Как всегда, оставшись один, Бэрден приветствовал Цицерона. У этих двух республиканцев было немало общих тайн. Самая важная состояла в том, что почти весь сенат был убежден, что это бюст Уильяма Дженнингса Брайана .
Бэрден вызвал Клея и в ожидании его принялся просматривать почту. За последние дни, когда в сенате шли схватки вокруг законопроекта о Верховном суде, его почта утроилась и была, как правило, одобрительной. Он упивался похвалой, хотя за ней почти всегда следовала просьба о помощи по принципу: я подкармливаю ваше самоуважение, сенатор, теперь ваш черед подкормить меня.
С газетами в руках вошел сияющий от радости Клей.
- Вот куда мы правим теперь, - сказал он, указывая на барьер зелени, скрывающий Белый дом, если смотреть на него с Капитолийского холма.
Бэрден отрицательно покачал головой, не желая искушать судьбу.
- Многое может случиться за три года, - произнес он на одном выдохе.
- Держитесь на гребне волны, и мы победим. Нужно только не дать умереть этому импульсу.

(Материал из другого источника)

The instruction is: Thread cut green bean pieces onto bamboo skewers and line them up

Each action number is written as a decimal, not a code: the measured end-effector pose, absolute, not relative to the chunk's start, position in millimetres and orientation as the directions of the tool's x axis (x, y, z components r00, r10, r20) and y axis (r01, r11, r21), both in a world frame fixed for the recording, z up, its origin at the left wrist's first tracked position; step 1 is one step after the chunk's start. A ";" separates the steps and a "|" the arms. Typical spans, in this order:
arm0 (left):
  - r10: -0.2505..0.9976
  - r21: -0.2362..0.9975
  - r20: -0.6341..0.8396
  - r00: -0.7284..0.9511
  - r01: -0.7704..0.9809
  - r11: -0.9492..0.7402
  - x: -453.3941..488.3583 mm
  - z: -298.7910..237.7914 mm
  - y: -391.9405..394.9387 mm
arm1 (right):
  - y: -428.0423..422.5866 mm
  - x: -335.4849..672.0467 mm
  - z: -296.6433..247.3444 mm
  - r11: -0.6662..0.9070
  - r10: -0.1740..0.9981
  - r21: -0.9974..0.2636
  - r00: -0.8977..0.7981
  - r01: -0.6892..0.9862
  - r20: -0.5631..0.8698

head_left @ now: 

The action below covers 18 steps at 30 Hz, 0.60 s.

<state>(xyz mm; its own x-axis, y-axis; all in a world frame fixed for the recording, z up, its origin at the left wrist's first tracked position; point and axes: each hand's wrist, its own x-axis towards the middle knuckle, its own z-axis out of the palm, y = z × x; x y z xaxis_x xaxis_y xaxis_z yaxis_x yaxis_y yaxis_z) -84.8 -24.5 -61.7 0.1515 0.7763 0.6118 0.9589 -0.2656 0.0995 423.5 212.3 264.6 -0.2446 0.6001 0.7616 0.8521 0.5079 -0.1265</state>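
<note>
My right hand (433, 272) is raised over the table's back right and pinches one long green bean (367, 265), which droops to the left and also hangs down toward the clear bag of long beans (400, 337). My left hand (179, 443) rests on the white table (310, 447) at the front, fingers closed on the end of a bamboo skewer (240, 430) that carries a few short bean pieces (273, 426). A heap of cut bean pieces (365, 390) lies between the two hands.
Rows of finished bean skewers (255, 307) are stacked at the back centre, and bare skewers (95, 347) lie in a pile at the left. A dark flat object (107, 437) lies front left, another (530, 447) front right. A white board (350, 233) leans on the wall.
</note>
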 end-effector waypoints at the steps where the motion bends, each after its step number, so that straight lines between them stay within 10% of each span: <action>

- Не дать умереть, - одобрительно пробормотал Бэрден, нащупывая пальцами свой любимый талисман: расплющенную пулю, которую извлекли из плеча его отца после битвы при Шайлоу и которую этот сардонически неистовый человек сохранил в память о героическом времени. Правда, для его отца та война была одна маята и безрассудство, тогда как сын воспринимал Гражданскую войну как последнее проявление истинной добродетели в гибнущем мире. Отец презирал его за то, что он разводил сантименты, вспоминая о тех днях. Ну да, ведь они всегда ненавидели друг друга. Теперь капрал армии конфедератов покоился в могиле, и единственное, что осталось после него, был этот кусочек металла, сплющенного от столкновения с ныне уже мертвой костью.